I've tried setting up a static IP on my PC and afterwards I can still connect fine to the internet, brows, but I still get that message.

So correct on this information:

Telkom's DNS Servers : 196.25.1.11 and 196.43.1.11

The subnet mask : 255.255.255.255 " I got that from the ipconfig command in "run". But it doesn't want to accept it.

Default gateway : 41.242.121.238

--------------------------------------------------------------------------

So can someone just plz tell me what I need to enter and where?

I've also added the ports to my firewall, disabled Kaspersky internet security, still nothing.
 
From your post it seems like you're dialing a PPPoE connection from your PC. In this case you don't port forward at all. So be careful to disable your firewall, because that would make your PC vulnerable, since the router's firewall doesn't protect PC's dialing PPPoE connections.
 
Port forwarding has NOTHING to do with your LATENCY/PING.

Port forwarding is required if you want to host a service (like Web/FTP/Counter-strike/Warcraft servers) and your router is dialing the PPPoE connection.

To lower your ping you have to get an unshaped account.
QoS (quality of service) will reduce your ping when the line is being used by other traffic too while you're playing a game. It won't reduce your ping if the line isn't occupied by any thing else than the game's traffic.
 
CrAzYLeGs69, could you clarify your situation for us? It seems like there is some confusion surrounding your configuration of your router & PC.
Like:
do you have your router set up in bridging mode and then dialing the ISP account from your PC?
or do you have your router set in half-bridge mode?
 
yes it's in bridge mode so that I can use route sentry, I also noticed that after switching to bridge mode that my latencies have increased, is this possible?
And I don't think that my modem supports half-bridge mode.

and yes @ who.is.michael , after getting the msg that I can't use that subnet mask, I entered 255.255.255.0, but to no avail.
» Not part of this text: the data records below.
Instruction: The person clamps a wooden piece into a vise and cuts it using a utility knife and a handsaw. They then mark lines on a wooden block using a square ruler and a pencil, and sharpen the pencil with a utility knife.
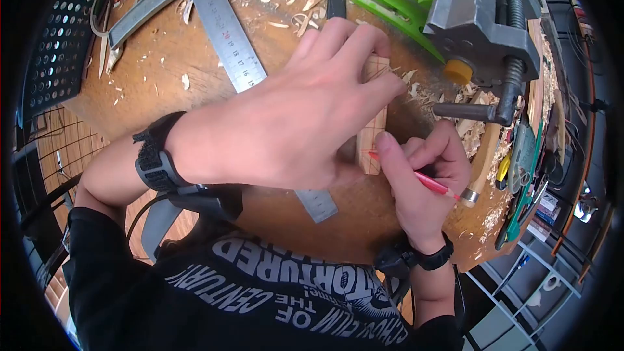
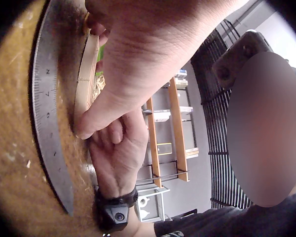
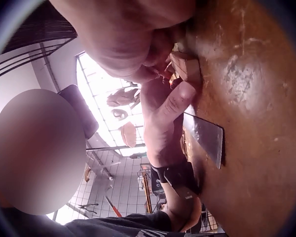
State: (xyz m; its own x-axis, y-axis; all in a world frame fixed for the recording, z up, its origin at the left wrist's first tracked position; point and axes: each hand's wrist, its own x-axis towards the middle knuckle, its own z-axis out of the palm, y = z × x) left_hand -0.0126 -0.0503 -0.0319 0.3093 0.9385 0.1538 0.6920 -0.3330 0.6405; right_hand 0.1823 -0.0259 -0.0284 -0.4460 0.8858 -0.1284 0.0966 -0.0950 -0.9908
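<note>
My left hand (image 1: 292,117) arches over a small wooden block (image 1: 372,143) and holds it, thumb at the near end and fingers toward the far end. Red lines are drawn across the block's face. In my right hand (image 1: 422,198) a red pencil (image 1: 437,185) is pinched, its tip at the near part of that face. Beneath the left hand runs the steel blade of a square (image 1: 221,32), partly hidden by the hand. The left wrist view shows the block's side (image 2: 87,69) under the thumb, beside the graduated blade (image 2: 45,98).
A metal vise (image 1: 484,32) with a bar handle stands at the back right, near a green tool (image 1: 393,10). Shavings (image 1: 474,133) gather around a wooden tool handle (image 1: 484,166) on the right. A black perforated bin (image 1: 58,39) stands at the left edge.
</note>
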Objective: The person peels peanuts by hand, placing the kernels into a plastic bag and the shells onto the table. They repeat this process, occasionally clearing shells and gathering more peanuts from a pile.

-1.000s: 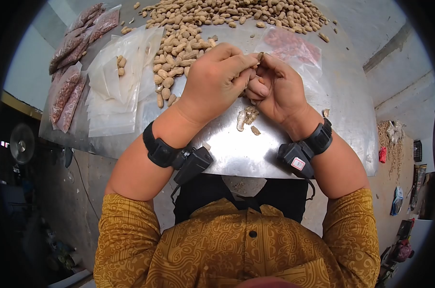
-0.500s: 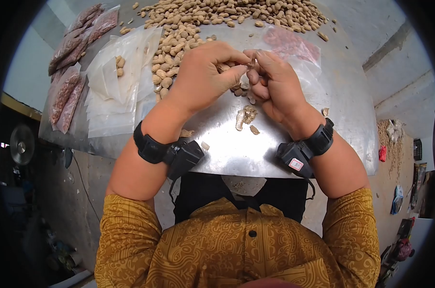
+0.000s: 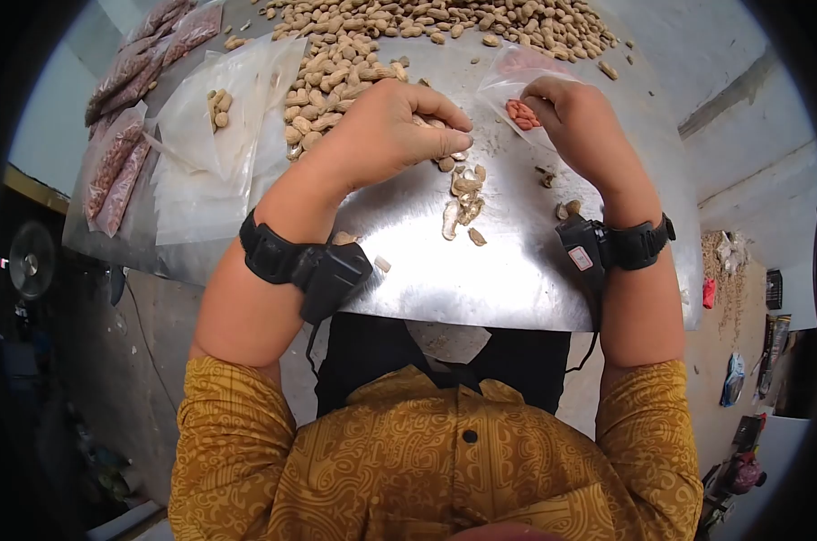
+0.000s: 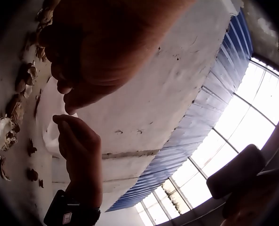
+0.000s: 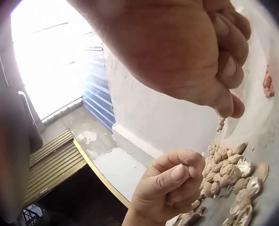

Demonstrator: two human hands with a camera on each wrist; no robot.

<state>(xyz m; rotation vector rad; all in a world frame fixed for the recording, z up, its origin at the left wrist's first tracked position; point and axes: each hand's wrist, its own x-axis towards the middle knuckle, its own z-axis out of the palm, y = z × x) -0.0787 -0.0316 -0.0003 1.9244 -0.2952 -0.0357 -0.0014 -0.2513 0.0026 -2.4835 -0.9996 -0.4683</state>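
Note:
Over the left front of the peanut pile (image 3: 327,68), my left hand (image 3: 395,126) hangs with fingers loosely bent and the thumb below them. Nothing shows at its fingertips; part of the palm is hidden. My right hand (image 3: 584,122) is over a clear plastic bag (image 3: 494,79), fingers bent downward beside bright red shelled peanuts (image 3: 521,114). In the right wrist view these peanuts (image 5: 268,84) lie apart from the fingertips. Broken peanut shells (image 3: 465,200) lie on the metal table between the hands.
Flat stacked plastic bags (image 3: 201,194) lie at the left, with a few unshelled peanuts (image 3: 217,108) on top. Filled bags of red peanuts (image 3: 115,176) are stacked at the far left. Smaller shell bits (image 3: 566,209) lie by the right wrist, near the table's front edge.
The hands have parted. My right hand has moved right, from the left fingertips to the plastic bag. More shell pieces lie in the middle; my left hand stays near the pile.

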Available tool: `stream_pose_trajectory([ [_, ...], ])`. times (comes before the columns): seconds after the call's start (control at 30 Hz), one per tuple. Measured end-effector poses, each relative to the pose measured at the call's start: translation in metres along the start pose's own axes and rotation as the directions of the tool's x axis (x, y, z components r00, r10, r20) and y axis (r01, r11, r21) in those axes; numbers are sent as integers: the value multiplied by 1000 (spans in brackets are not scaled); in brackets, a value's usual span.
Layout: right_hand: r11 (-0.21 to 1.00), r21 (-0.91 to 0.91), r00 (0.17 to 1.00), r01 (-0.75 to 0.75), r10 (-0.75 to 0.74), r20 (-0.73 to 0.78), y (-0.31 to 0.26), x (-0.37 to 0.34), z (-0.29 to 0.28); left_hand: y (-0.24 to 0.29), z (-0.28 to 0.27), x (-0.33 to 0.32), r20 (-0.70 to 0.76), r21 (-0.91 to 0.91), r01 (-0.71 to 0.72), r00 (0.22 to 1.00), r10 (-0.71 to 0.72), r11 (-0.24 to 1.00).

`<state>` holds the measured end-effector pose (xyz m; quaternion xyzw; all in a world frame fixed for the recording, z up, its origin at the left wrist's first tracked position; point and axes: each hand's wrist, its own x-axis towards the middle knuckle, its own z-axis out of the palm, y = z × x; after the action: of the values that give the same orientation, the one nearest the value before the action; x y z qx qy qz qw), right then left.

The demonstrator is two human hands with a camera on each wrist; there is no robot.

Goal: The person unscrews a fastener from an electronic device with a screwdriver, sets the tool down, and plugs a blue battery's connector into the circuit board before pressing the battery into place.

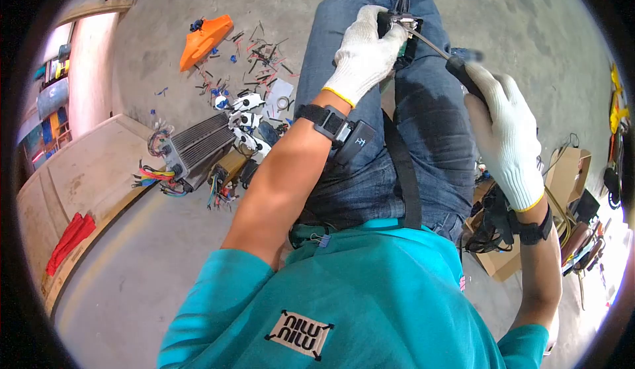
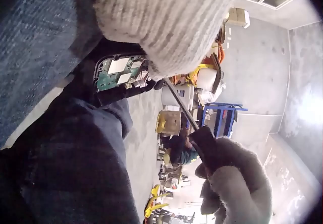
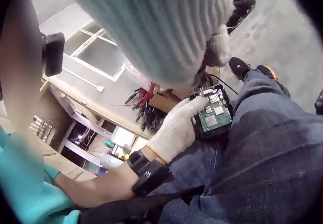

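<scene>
A black-cased device with a green circuit board (image 3: pixel 216 114) lies across the thighs, cables running from its far end. My gloved left hand (image 1: pixel 368 54) grips its edge, thumb and fingertips close to the metal connectors. My gloved right hand (image 1: pixel 506 127) has its fingers curled round the black handle of a screwdriver (image 1: pixel 433 46). The shaft reaches the connector area beside the left fingertips; its exact contact point is hidden. In the left wrist view the board (image 2: pixel 118 73) shows pale rectangular parts, and the right hand (image 2: pixel 237 183) holds the handle.
An orange shell (image 1: pixel 206 41) and scattered wire scraps lie on the floor to the left. Nearer are a finned metal box (image 1: pixel 205 145) with coloured wires, white parts and a tape roll (image 1: pixel 283 103). Cardboard boxes (image 1: pixel 569 174) and cables sit at the right.
</scene>
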<state>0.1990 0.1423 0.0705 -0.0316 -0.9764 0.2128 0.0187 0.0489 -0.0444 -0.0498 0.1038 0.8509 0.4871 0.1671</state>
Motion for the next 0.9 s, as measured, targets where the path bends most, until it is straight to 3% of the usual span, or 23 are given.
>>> stream_pose_trajectory([
  [0.13, 1000, 6, 1000, 23, -23, -6, -3, -5, -1, 1, -1, 0, -19, 24, -17, 1000, 17, 1000],
  [0.23, 999, -25, 999, 36, -36, -14, -2, -5, 2, 2, -1, 2, 29, -41, 52, 998, -51, 998],
  [0.9, 998, -34, 999, 47, -47, -18, 3, -7, 10, -13, 8, 7, -35, -29, -42, 999, 41, 999],
])
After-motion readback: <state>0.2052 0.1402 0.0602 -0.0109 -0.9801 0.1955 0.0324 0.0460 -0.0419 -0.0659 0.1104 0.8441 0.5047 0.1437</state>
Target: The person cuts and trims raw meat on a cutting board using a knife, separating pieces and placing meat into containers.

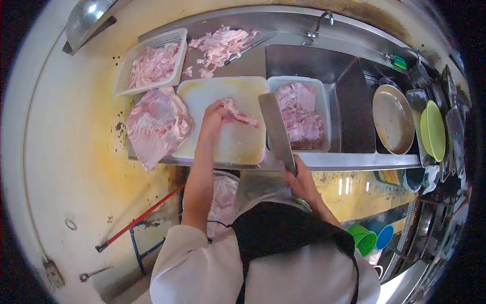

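Meat (238, 114) was over the cutting board (198, 101), one end gripped in the left hand's (215, 111) closed fingers. The right hand (302, 180) was closed around the handle of a cleaver (277, 134), blade at the board's right edge. Steel counter (334, 161) bore a sink (353, 121); yellow-brown staining marked the wall (109, 114). Buckets (362, 242) stood below.

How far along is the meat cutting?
Looks partway. Probably done: meat in the sink-side basket, loose pale trimmings. In hand: left hand holds a small piece over the board; right hand holds the cleaver. Probably left: large slab beside the board, maybe the meat below the counter.
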A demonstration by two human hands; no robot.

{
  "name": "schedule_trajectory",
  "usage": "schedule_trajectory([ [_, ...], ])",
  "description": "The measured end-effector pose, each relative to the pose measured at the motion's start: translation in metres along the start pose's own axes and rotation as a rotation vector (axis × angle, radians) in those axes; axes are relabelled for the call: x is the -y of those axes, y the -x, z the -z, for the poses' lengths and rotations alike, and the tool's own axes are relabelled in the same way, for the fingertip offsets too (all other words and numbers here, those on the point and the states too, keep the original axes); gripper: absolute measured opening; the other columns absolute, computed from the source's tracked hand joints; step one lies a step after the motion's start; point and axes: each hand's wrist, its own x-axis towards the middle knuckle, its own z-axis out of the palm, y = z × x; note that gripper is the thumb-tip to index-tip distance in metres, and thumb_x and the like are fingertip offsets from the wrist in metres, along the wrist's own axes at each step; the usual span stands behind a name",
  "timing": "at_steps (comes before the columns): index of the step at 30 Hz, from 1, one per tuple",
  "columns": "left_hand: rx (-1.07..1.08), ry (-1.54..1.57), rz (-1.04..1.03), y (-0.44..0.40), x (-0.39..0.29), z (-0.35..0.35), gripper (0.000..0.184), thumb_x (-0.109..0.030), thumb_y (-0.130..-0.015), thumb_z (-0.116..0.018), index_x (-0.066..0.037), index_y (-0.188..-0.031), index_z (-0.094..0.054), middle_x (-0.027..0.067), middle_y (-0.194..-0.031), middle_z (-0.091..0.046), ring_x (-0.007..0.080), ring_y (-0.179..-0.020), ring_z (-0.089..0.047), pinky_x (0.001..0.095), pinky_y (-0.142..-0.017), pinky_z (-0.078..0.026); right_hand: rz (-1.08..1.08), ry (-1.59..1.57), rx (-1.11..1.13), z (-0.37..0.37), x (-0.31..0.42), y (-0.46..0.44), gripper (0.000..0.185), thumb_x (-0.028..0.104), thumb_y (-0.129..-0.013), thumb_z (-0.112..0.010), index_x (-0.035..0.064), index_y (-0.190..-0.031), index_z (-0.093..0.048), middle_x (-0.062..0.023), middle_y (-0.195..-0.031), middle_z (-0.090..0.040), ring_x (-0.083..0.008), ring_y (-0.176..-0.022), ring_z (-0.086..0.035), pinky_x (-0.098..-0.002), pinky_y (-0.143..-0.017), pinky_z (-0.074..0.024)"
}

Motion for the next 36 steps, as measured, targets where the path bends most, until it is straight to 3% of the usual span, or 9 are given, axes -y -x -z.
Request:
schedule_trajectory([
  [4,-0.314,-0.817,-0.2,0.013,0.017,0.033,0.024,-0.023,-0.082,-0.061,-0.002,-0.092,-0.067,0.0172,-0.085,-0.07,0.0314,-0.078,-0.068,0.0427,-0.072,-0.053,-0.01,-0.045,0.048,0.009,-0.008,-0.029,0.032,0.017,-0.092,-0.062,0.0009,-0.118,-0.055,-0.0081,-0.075,-0.057,-0.0152,-0.062,-0.052,-0.0342,-0.056,-0.0439],
  [8,-0.313,-1.065,-0.034,0.019,0.01,-0.008,0.029,-0.032,-0.082,-0.061,-0.007,-0.095,-0.069,0.0178,-0.084,-0.07,0.0359,-0.083,-0.068,0.0459,-0.075,-0.053,-0.01,-0.02,0.145,0.008,0.0,-0.048,0.032,0.02,-0.091,-0.064,0.0,-0.115,-0.056,-0.0089,-0.075,-0.059,-0.0139,-0.062,-0.052,-0.0341,-0.056,-0.0444],
  [11,-0.326,-1.098,0.01,0.013,0.029,-0.018,0.032,-0.035,-0.084,-0.059,-0.01,-0.102,-0.07,0.0183,-0.092,-0.07,0.0377,-0.088,-0.067,0.0472,-0.079,-0.052,0.174,0.098,0.126,-0.008,-0.013,-0.069,0.039,0.021,-0.093,-0.06,-0.0016,-0.123,-0.052,-0.0227,-0.094,-0.066,-0.0394,-0.078,-0.063,-0.0473,-0.071,-0.0491],
  [14,-0.269,-1.027,-0.065,0.022,0.028,-0.009,0.038,-0.035,-0.086,-0.058,-0.006,-0.11,-0.067,0.0203,-0.103,-0.069,0.0384,-0.095,-0.065,0.0462,-0.086,-0.05,0.193,0.203,0.117,-0.023,-0.021,-0.088,0.041,0.024,-0.093,-0.061,-0.0039,-0.121,-0.051,-0.0252,-0.096,-0.066,-0.0436,-0.086,-0.064,-0.0504,-0.076,-0.0484],
  [16,-0.125,-1.021,0.083,0.025,0.017,-0.001,0.041,-0.034,-0.087,-0.057,-0.004,-0.115,-0.066,0.0208,-0.108,-0.068,0.0383,-0.1,-0.064,0.0457,-0.088,-0.049,0.19,0.19,0.168,-0.027,-0.011,-0.097,0.037,0.022,-0.091,-0.062,-0.0038,-0.115,-0.053,-0.0253,-0.088,-0.063,-0.0415,-0.082,-0.063,-0.0462,-0.072,-0.0478],
  [23,-0.17,-1.037,-0.065,0.028,0.025,0.0,0.03,-0.031,-0.09,-0.055,-0.011,-0.109,-0.069,0.0217,-0.097,-0.068,0.041,-0.093,-0.064,0.0485,-0.082,-0.051,0.279,0.288,0.192,-0.039,-0.012,-0.108,0.033,0.022,-0.091,-0.06,-0.0044,-0.109,-0.053,-0.0257,-0.083,-0.063,-0.0431,-0.079,-0.063,-0.0493,-0.07,-0.0471],
  [32,-0.042,-1.218,-0.085,0.018,0.013,0.009,0.021,-0.027,-0.088,-0.058,-0.011,-0.095,-0.068,0.0192,-0.09,-0.069,0.0408,-0.084,-0.065,0.0522,-0.071,-0.052,-0.016,0.638,0.311,-0.072,0.055,-0.125,0.04,0.017,-0.092,-0.052,-0.0069,-0.124,-0.046,-0.0263,-0.089,-0.066,-0.0433,-0.085,-0.066,-0.0549,-0.073,-0.0513],
  [34,0.003,-1.247,-0.096,0.02,0.012,0.01,0.02,-0.025,-0.088,-0.059,-0.011,-0.097,-0.068,0.0195,-0.089,-0.069,0.0409,-0.081,-0.065,0.0528,-0.069,-0.052,0.321,0.63,0.222,-0.094,0.029,-0.154,0.04,0.015,-0.092,-0.051,-0.0058,-0.125,-0.044,-0.026,-0.092,-0.066,-0.0423,-0.089,-0.066,-0.055,-0.071,-0.0508],
  [36,0.06,-1.273,-0.132,0.023,0.014,0.011,0.02,-0.025,-0.088,-0.058,-0.011,-0.098,-0.068,0.0186,-0.087,-0.069,0.0404,-0.077,-0.065,0.0517,-0.067,-0.052,0.322,0.628,0.204,-0.113,0.031,-0.189,0.04,0.015,-0.09,-0.052,-0.0068,-0.123,-0.045,-0.0269,-0.097,-0.065,-0.0415,-0.091,-0.066,-0.0533,-0.073,-0.0511],
])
But don't sweat geus, thnx for the replies but if port port forwarding wont improve my latencies then it aint that big a deal.
 
switching to bridge mode shouldn't increase the latencies. Most likely that the account you're using isn't the best for gaming.
 
switching could easily increase latencies, since the connection is now established by your PC, and not the router anymore. The router was designed, and optimized for one purpose, to connect & route traffic.

Your PC, on the other hand isn't. I assume you're using Windows, right? Windows isn't a routing / gateway operating system, so the PPPOE / routing / gateway functions in Windows don't take the highest priority and need to share the CPU with a few thousand other threads.

Often times a dedicated Linux router (i.e. no graphics / sounds / MS Office / internet explorer / anti-virus / etc) will perform much better than Windows when it comes to routing as well. Using Smoothwall, or Monowall - you can configure both of them to route local & international traffic over 2 separate WAN links, have an excellent firewall and much more than what you have now.
 
thnx, yeah my OS is WinXp. But still, I've heard that port forwarding can drop your ping by about 20ms , so now I'm terribly confused, btw, I also discovered that you don't have 2 switch your modem to bridge mode in order to use route sentry.